EXERCISE DESCRIPTION
Using the material that follows, output exactly the lines from the one containing "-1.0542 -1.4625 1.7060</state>" through the one containing "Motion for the", with both ends kept.

####################

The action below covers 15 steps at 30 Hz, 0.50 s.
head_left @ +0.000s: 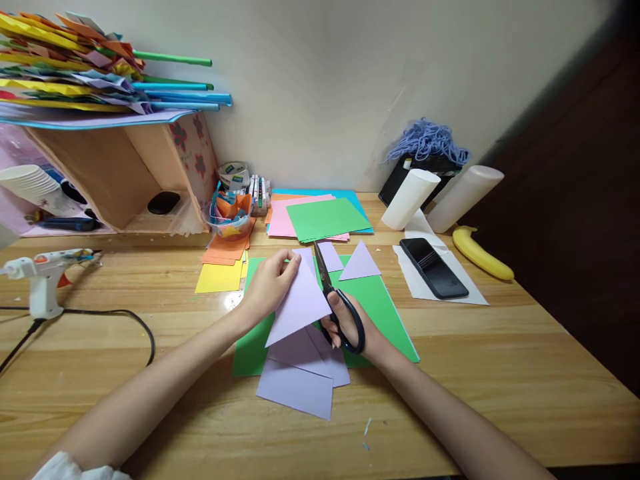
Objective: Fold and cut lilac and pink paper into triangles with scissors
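My left hand [273, 283] pinches a lilac paper piece [300, 300] near its top edge, holding it up over the green sheet [377, 313]. In my right hand [353, 323] is a pair of black-handled scissors [325, 270], thumb and fingers through the loops. The blades point up and away, right along the paper's right edge; whether they touch it I cannot tell. Below, several lilac paper pieces [295, 390] overlap on the green sheet and the table. A lilac triangle [361, 261] and another lilac scrap [329, 256] lie beyond the scissors.
Coloured paper sheets [327, 219] are stacked at the back, with orange and yellow paper [220, 277] and a tub of scraps [230, 217] to their left. A glue gun [45, 280] with its cable stands far left. On the right are a phone [434, 267] and banana [483, 253].
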Tool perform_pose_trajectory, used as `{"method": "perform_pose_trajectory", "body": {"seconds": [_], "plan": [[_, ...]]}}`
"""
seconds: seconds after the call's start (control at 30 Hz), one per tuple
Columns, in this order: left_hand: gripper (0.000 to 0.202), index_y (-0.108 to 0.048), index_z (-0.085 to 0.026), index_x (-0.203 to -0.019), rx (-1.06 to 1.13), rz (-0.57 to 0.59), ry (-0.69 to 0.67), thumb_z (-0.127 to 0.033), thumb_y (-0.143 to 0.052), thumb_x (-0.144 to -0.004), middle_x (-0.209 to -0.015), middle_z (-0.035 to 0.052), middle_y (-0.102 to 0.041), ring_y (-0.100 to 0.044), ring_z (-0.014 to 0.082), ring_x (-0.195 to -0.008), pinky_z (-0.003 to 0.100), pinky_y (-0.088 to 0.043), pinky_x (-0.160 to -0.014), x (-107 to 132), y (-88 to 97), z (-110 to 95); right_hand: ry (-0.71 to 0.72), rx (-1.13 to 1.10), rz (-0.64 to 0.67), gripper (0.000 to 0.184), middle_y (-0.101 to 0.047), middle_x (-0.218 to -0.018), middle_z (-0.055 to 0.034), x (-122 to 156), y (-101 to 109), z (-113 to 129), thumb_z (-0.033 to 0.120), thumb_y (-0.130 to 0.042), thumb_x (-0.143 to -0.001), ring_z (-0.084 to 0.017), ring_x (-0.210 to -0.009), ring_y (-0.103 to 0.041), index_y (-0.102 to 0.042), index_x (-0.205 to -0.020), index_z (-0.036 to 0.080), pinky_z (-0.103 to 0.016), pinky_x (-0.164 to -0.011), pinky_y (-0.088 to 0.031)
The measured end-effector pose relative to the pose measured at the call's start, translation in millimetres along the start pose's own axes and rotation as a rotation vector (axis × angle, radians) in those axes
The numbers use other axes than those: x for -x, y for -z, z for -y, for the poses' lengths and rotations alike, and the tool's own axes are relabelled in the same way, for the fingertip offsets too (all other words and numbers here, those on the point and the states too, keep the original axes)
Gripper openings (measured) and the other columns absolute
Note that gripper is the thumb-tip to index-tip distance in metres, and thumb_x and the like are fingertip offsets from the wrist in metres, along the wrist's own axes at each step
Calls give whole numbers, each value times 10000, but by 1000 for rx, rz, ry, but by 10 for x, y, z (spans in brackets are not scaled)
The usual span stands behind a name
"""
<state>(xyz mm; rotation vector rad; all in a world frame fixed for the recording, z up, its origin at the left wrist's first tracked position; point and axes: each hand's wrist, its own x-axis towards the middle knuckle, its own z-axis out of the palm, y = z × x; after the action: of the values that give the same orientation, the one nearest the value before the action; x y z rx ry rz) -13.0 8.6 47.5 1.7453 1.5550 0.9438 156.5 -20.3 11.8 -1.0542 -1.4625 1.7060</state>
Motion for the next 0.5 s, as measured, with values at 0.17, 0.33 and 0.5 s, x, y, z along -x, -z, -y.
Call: {"method": "perform_pose_trajectory", "body": {"seconds": [0.17, 0.33, 0.5], "plan": [[335, -479, -177, -676, -65, -25, -19, -440, -389, -863, -515, -51, -423, -380, 91, -484, 207, -248, -463, 12, -28, -1, 53, 47, -11, 344, -402, -432, 98, 16, 11, 96, 490, -545, -774, -59, -324, -402, -384, -683, 200, -180, -360, -342], [311, -527, -190, -818, -2, 55, 35, -453, -368, -867, -504, -44, -514, -495, 117, -486, 221, -352, -514, -27, -23, 42, 89, 189, -123, 256, -418, -444, 99, -8, 201, 219, 403, -587, -750, -61, -336, -394, -440, -741, 193, -179, -361, -337], [311, -524, -189, -928, -228, 210, 77, -465, -492, -790, -872, 49, -627, -591, 186, -776, 278, -417, -634, -49, 21, 190, 159, 292, -456, 287, -439, -492, 78, -125, 772, 207, 437, -616, -698, -67, -353, -386, -469, -717, 191, -192, -364, -307]]}}
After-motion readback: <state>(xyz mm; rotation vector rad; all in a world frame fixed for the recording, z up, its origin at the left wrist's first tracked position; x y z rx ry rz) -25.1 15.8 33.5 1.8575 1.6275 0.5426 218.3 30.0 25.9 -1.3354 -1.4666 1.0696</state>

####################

ANSWER FOR THE TASK
<state>(xyz mm; rotation vector rad; all in a world frame fixed for the recording, z up, its origin at the left wrist's first tracked position; point and axes: each hand's wrist, its own x-axis towards the middle knuckle, its own z-axis out of the palm, y = z × x; after the action: of the values that give the same orientation, the one nearest the value before the action; x y z rx ry rz) -13.0 8.6 47.5 1.7453 1.5550 0.9438 156.5 -20.3 11.8 -1.0542 -1.4625 1.7060</state>
Motion for the next 0.5 s, as measured, with values at 0.17, 0.33 and 0.5 s, x, y, z along -x, -z, -y.

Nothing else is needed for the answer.